> **Task instructions**: Could you copy the data that follows exactly as written, but drop the pictures?

> **Supplied data**:
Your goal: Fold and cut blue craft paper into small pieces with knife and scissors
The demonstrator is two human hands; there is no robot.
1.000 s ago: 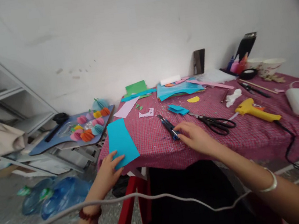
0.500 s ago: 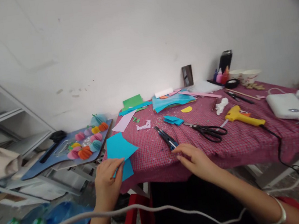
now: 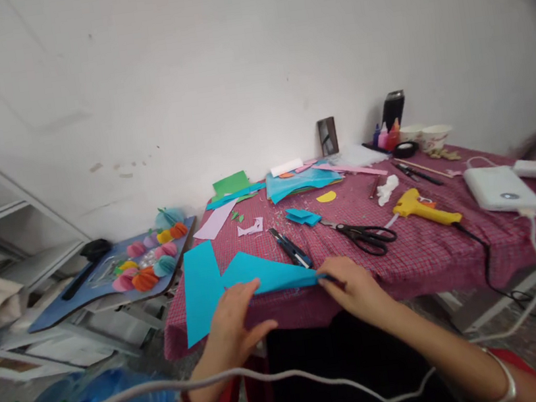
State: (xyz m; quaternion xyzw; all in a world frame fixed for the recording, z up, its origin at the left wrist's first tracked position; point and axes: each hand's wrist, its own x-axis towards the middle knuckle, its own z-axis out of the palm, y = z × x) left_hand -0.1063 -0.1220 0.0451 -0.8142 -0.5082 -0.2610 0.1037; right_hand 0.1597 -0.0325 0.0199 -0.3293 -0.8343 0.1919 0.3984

> **Problem solution**:
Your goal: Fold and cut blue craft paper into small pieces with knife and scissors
The demonstrator is two human hands; there is no robot.
1.000 s ago: 
0.500 s ago: 
now: 
State: (xyz m; quaternion xyzw; all in a world frame fixed for the recording, z up, its origin at the left wrist's first tracked position; point and axes: each hand's wrist, its own x-axis towards the middle knuckle, its own z-axis out of the palm, y = z × x) left_hand -0.1063 -0.1220 0.0451 -0.8142 -0.5082 -0.2610 0.1037; right_hand 0.1597 -0.0325 0.0199 -0.3293 -0.8343 0.1919 0.3984

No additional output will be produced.